You lot all picking me? :( ..I'm just tellin the dude he's welcome in the family..
Iggy, you know you want to.. stop living in denial, you ain't getting any younger you know :outta:
..and besides any of us could drop dead any minute ..and you know you wanna be raised up with the ummah of Rasool Allah [saw] and drink from the Prophetic Fount inshaAllah :D
You lot all picking me? :( ..I'm just tellin the dude he's welcome in the family..
Iggy, you know you want to.. stop living in denial, you ain't getting any younger you know :outta:
..and besides any of us could drop dead any minute ..and you know you wanna be raised up with the ummah of Rasool Allah [saw] and drink from the Prophetic Fount inshaAllah :D
No im not making fun of you sweety :smack: lol i think ya fab :inlove:
Iggy shes right ya know! :( you know you want to- youre in denial.

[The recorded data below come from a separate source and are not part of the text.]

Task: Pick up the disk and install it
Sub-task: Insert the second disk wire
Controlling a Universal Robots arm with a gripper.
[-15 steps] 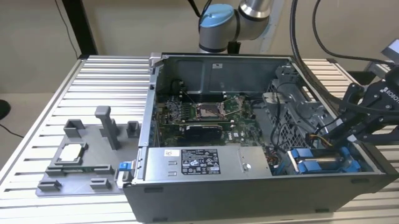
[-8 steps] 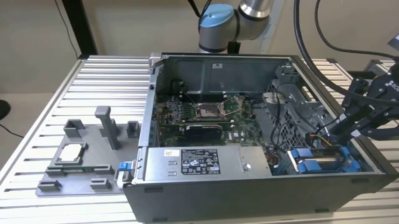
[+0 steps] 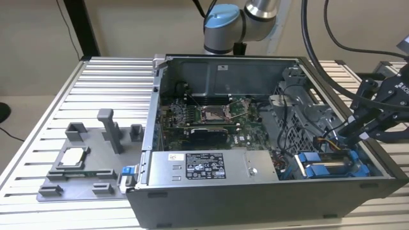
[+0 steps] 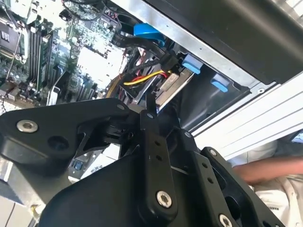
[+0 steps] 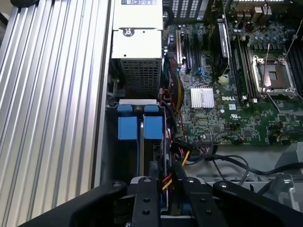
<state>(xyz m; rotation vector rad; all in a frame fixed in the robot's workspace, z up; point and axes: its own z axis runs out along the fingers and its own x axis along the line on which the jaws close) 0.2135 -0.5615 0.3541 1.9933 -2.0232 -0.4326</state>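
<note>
The disk (image 5: 140,142) shows a blue carrier frame around a silver-grey body, and the gripper (image 5: 162,177) above it is black. Inside the dark grey computer case (image 3: 255,201) lie a green motherboard (image 3: 211,120) and yellow-and-red cables (image 5: 182,161). The ribbed table (image 3: 96,86) is pale silver.

Black metal two-finger gripper (image 3: 353,135) at the exterior view's right, angled downward, slim fingers (image 5: 147,189) close together with a narrow gap between their tips.
</note>
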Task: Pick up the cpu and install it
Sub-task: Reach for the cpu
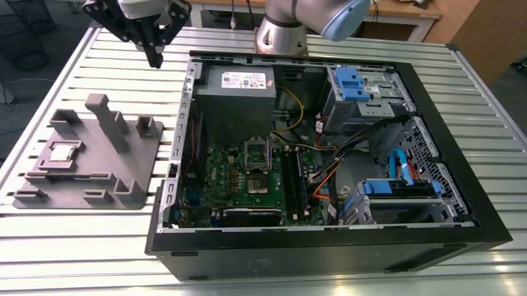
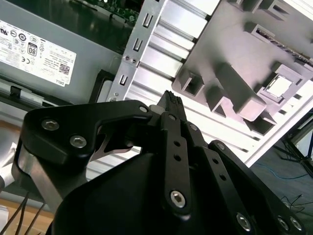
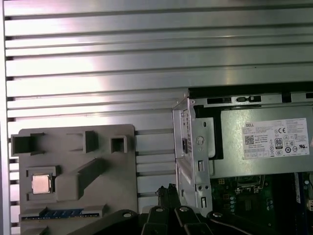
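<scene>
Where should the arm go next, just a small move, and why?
Probably swing toward the small silvery square cpu, lying ungrasped in the grey plastic fixture on the exterior view's left; the gripper hangs beside the open black computer case, holding nothing.

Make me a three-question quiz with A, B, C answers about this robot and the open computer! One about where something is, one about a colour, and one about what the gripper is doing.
1. Where is the cpu?
A inside the computer case
B on the grey fixture
C on the floor

2. What colour is the motherboard?
A green
B red
C purple

3. The gripper is
A holding the cpu
B holding nothing
C holding a cable

Answers:
1 B, it lies in a pocket of the fixture, outside the case.
2 A, the board inside the case is green.
3 B, it is shut with nothing in it, and the cpu sits apart on the fixture.
</scene>
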`<act>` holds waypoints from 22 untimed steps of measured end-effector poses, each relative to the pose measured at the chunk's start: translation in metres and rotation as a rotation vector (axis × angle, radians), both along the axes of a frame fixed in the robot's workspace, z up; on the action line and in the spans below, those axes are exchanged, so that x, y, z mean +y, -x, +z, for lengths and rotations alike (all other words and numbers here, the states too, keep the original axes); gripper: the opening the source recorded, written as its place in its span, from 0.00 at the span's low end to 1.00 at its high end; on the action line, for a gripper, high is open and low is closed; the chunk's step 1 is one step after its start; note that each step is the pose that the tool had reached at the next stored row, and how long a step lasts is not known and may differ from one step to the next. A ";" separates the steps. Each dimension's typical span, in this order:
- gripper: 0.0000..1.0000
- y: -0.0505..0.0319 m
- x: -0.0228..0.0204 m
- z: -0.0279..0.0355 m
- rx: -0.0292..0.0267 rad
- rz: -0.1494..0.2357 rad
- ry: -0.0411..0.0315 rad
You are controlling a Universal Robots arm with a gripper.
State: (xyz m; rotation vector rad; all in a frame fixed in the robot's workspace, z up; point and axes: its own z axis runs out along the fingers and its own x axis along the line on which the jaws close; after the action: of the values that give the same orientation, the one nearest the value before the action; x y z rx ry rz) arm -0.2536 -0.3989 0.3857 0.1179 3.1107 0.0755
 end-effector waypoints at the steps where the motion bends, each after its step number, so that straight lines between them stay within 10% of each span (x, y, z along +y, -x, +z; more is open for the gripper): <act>1: 0.11 0.0027 0.0000 -0.0002 -0.0001 0.000 0.0000; 22: 0.11 0.0578 0.0000 -0.0058 -0.0001 0.000 -0.0001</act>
State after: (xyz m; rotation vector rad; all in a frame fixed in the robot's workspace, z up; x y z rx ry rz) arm -0.3114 -0.3989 0.3799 0.1179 3.1106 0.0757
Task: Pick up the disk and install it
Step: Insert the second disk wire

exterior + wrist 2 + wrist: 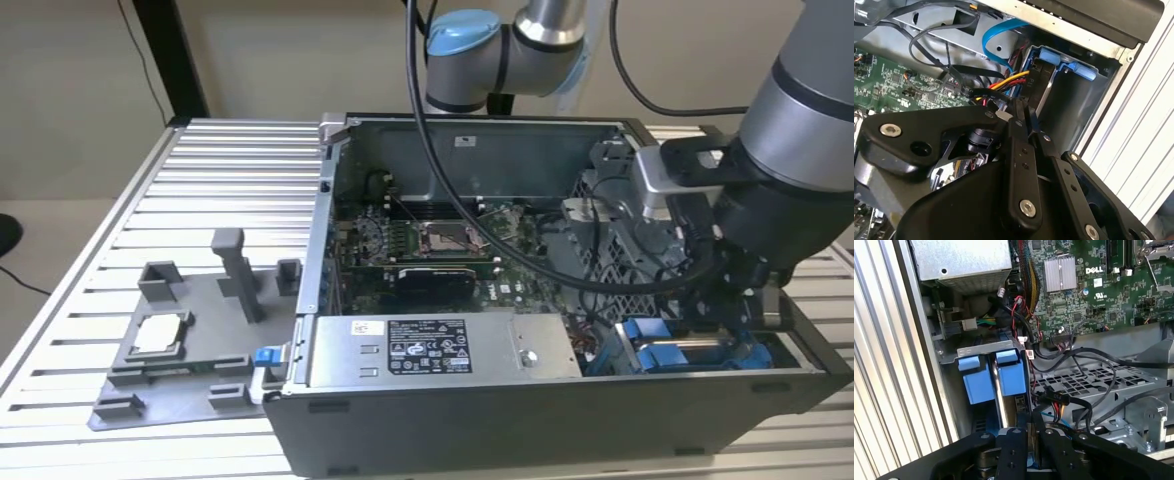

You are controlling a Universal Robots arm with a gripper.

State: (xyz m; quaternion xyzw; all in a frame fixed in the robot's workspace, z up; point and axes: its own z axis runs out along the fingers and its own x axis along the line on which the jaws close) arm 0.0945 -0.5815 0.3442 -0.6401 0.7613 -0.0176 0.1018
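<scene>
Exterior view: the arm reaches down into the open computer case (441,420) at the exterior view's right, its gripper (738,300) low over the drive bay in the near right corner. Blue carrier plastic of the disk (657,345) shows inside that bay, below the gripper. The grey box with the label (427,345) sits just beside the bay, towards the exterior view's left. Black cables (627,275) drape across the case close to the wrist.

Second wrist view: the gripper (1026,127) has its two black fingers (1019,150) drawn nearly together, with only a thin slot between them. I cannot tell whether an edge is pinched there. Beyond the tips, the disk (1064,62) stands on edge in the bay in its blue frame, with red and yellow wires (1006,82) and a blue ribbon cable (991,47) running right next to it.

First wrist view: the gripper (1029,435) sits over the disk (1011,377), which is in the bay slot beside a second blue carrier (978,385).

Risks, as judged:
- The disk may be left part-seated if it goes in tilted against the bay wall.
- The wires beside the bay may get trapped or snagged by the fingers.
- The draped cables may catch on the wrist.
</scene>
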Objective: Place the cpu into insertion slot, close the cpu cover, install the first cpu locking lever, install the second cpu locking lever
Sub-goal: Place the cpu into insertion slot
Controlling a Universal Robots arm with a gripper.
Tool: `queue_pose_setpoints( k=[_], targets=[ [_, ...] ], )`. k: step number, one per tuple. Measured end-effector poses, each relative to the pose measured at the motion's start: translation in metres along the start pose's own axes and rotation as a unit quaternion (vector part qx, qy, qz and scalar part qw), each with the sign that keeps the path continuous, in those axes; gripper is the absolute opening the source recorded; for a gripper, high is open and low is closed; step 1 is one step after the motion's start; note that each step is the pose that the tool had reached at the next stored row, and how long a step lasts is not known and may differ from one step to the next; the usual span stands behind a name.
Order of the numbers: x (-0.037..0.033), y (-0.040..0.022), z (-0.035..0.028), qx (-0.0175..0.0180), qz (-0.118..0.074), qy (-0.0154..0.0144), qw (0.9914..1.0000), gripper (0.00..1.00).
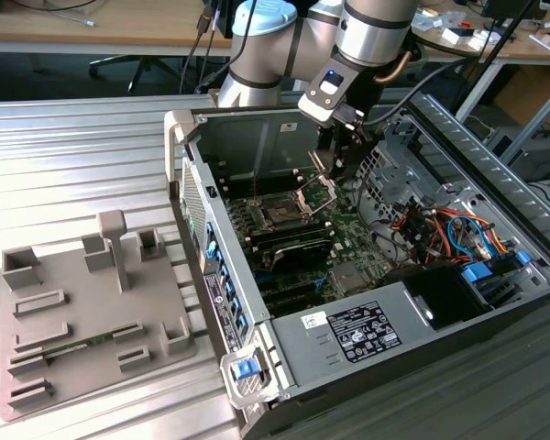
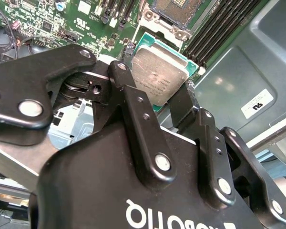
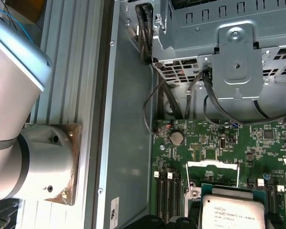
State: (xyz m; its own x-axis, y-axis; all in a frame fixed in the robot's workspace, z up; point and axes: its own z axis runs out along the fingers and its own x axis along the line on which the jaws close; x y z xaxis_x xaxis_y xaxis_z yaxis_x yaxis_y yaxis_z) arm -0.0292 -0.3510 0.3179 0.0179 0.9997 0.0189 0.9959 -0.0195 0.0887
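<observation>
My gripper [image 1: 341, 163] hangs inside the open computer case, a little above the motherboard and toward the exterior view's right of the cpu socket [image 1: 280, 214]. It is shut on the cpu [image 2: 159, 71], a flat square chip with a silvery top, pinched at two opposite edges by the black fingers [image 2: 133, 107]. The cpu [image 3: 233, 212] is also seen in the first wrist view, held above the green board. The open socket [image 2: 174, 7] lies just beyond the chip, with nothing in it. The cpu cover [image 1: 318, 188], a thin silvery frame, stands tilted up at the socket's edge near the gripper.
The case's side walls [image 1: 192, 174] and metal drive cage [image 3: 233, 43] hem in the gripper. Coloured cables [image 1: 445, 229] and a power supply [image 1: 367, 330] lie toward the exterior view's right. A grey fixture plate [image 1: 82, 302] sits outside the case on the ribbed table.
</observation>
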Motion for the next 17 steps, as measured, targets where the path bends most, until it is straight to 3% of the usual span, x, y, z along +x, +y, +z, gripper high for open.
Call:
queue_pose_setpoints(
  k=[17],
  targets=[
    [-0.0001, -0.0004, 0.0045, 0.0000, 0.000, 0.0000, 1.00000, 0.55]
  ],
)
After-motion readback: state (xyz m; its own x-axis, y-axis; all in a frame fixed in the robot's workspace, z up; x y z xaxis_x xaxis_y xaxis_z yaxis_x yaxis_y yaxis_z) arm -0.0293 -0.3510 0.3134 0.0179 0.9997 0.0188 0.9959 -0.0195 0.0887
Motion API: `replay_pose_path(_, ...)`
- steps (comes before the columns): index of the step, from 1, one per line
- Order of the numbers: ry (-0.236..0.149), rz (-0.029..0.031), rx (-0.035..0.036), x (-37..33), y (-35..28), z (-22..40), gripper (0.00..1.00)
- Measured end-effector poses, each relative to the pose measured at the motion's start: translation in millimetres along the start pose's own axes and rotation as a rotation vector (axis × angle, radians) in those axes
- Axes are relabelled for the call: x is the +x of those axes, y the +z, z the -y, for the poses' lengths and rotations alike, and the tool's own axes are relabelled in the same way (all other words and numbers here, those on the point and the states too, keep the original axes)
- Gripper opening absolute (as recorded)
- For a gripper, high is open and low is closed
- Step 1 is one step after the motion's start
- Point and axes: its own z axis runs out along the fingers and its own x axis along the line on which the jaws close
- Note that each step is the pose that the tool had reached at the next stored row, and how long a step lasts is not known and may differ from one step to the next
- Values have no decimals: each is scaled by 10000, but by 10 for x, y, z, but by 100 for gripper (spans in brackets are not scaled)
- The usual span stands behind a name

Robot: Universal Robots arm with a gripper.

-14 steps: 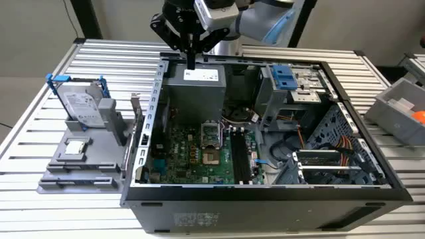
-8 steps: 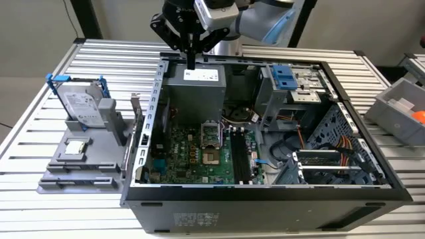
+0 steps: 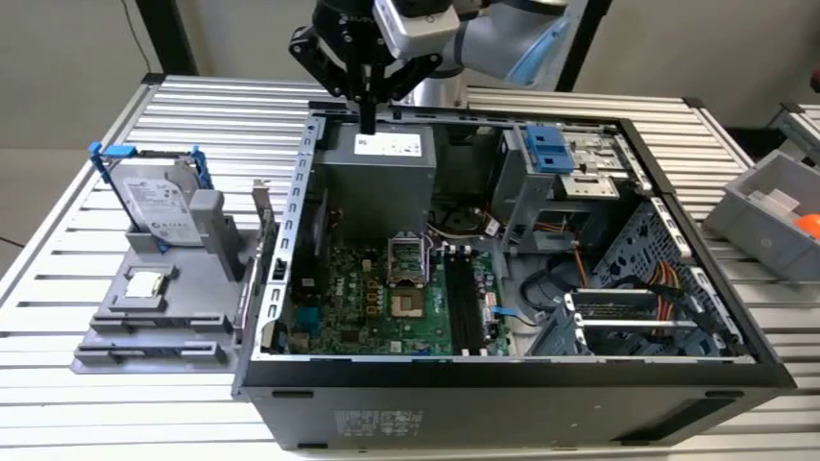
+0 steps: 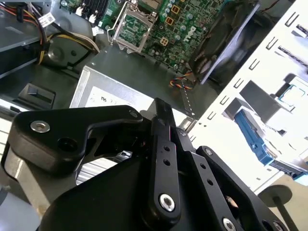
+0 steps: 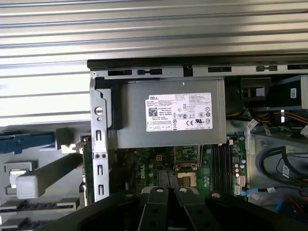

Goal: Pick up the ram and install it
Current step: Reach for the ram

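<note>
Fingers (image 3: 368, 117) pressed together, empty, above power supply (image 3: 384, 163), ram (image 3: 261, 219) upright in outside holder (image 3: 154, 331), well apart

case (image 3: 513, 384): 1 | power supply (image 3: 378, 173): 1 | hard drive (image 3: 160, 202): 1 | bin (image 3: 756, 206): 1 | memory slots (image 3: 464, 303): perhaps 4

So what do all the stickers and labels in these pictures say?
White label on the power supply: rows of small print and symbols, too small to read.
Label on the hard drive: too small to read.
Sticker on the computer case: too blurred to read.
Markings on the motherboard: too small to read.
</note>
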Motion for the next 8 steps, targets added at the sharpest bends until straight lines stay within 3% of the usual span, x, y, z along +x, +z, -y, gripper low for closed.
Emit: replay_pose_path(8, 1, -34, 2, 31, -1, 3, 0)
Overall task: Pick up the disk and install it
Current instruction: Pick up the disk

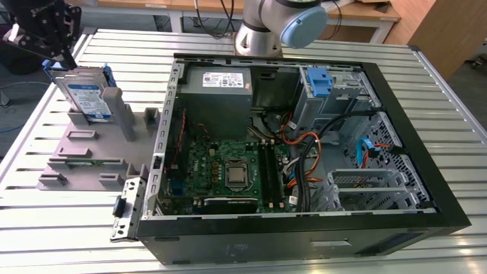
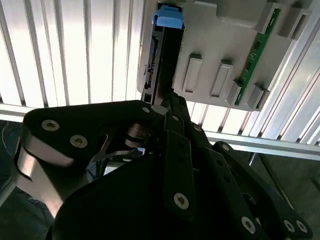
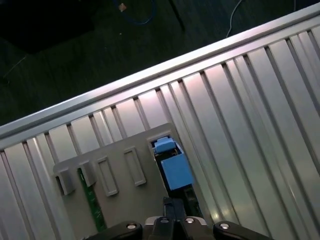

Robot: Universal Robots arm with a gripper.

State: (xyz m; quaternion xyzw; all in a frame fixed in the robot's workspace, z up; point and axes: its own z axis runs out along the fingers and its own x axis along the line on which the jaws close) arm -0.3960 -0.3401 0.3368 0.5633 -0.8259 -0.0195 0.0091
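Your disk (image 1: pixel 85 94) stands on edge in a slot of the grey fixture (image 1: pixel 84 142) on the table (image 1: pixel 45 228), beside the open PC case (image 1: pixel 304 234), at the exterior view's left. Upright likely so its top edge is free for a grab from above. Your tool (image 1: pixel 67 59) hangs pointing down, right at that edge. Clamped or released: can't tell.

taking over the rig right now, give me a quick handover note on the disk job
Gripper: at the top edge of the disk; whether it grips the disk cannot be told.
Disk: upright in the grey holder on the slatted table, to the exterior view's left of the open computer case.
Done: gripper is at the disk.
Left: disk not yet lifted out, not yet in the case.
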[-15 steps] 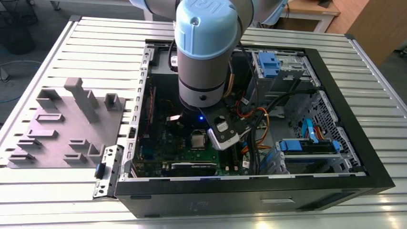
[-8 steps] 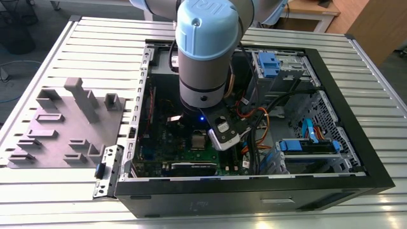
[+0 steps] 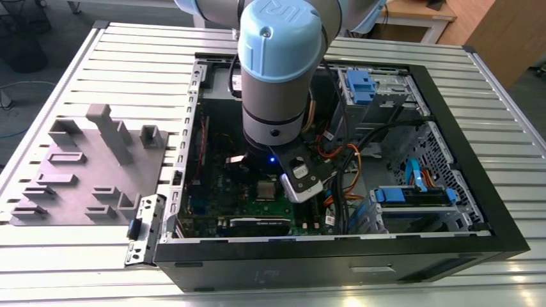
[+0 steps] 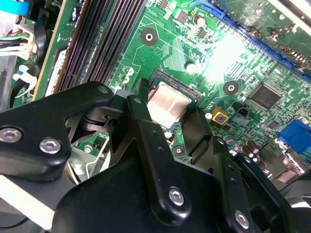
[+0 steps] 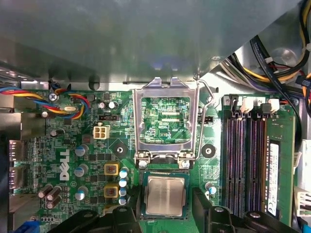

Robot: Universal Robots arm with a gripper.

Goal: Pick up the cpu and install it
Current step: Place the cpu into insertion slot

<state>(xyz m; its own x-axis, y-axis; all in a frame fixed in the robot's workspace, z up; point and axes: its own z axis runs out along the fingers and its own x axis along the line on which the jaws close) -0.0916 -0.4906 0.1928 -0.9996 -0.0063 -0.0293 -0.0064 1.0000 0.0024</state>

You and cashew both :D :hidban:
We will make lots and lots of duaa for you both but honestly.. you know you just gotta believe and do it! :hidban:
Chained_Water
20-04-08, 07:08 PM
erm.. you think I scared him away? :o
Iggggggggggy, come back.. we don't drag you to the masjid at gun point.. promise :D
we'll use a sword instead.. more authentic :up:
:p
erm.. you think I scared him away? :o
Iggggggggggy, come back.. we don't drag you to the masjid at gun point.. promise
we'll use a sword instead.. more authentic :up:
:p
:rotfl: ohh come of it- we all know Iggy doesnt scare that easily... then again, maybe this time you just pushed it all abit too far this time!